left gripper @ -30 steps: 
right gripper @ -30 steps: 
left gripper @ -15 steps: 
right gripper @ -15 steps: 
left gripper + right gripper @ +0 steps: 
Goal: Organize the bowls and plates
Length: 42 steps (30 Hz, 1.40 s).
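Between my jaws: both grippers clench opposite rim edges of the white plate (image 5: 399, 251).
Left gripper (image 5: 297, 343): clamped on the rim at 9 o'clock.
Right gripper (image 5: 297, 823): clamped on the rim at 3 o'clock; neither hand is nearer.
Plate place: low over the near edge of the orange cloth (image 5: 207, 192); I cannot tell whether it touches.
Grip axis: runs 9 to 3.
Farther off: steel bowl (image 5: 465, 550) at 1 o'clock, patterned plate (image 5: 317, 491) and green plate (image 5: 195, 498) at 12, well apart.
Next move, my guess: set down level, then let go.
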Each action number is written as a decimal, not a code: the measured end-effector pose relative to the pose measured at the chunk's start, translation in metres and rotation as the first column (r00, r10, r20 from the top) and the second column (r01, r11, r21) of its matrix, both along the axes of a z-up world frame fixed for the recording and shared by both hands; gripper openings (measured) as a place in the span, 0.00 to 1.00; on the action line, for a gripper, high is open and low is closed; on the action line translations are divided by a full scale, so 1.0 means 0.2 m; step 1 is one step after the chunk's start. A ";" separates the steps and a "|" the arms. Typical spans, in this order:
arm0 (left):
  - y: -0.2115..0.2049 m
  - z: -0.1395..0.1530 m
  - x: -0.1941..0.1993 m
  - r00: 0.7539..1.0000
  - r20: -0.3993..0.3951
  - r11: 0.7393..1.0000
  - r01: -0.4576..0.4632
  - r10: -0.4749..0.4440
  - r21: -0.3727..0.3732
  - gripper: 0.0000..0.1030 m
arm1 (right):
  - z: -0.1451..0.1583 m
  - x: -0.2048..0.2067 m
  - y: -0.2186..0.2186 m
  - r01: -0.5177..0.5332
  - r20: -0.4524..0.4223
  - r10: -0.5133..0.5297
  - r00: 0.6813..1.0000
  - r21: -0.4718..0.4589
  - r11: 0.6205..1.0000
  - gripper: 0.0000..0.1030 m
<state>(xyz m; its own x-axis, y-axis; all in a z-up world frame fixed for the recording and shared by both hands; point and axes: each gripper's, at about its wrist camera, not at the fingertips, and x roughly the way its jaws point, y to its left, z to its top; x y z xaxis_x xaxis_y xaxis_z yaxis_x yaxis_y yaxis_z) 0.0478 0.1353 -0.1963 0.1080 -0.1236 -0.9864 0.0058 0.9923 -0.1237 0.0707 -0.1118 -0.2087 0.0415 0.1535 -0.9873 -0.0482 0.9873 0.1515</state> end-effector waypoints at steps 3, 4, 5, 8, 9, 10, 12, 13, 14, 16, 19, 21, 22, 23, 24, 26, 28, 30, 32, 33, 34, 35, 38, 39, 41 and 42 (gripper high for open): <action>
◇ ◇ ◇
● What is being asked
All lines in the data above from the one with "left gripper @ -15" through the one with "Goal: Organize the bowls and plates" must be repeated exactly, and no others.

● Solution for this task
left gripper @ -15 steps: 
right gripper @ -15 steps: 
left gripper + right gripper @ +0 steps: 
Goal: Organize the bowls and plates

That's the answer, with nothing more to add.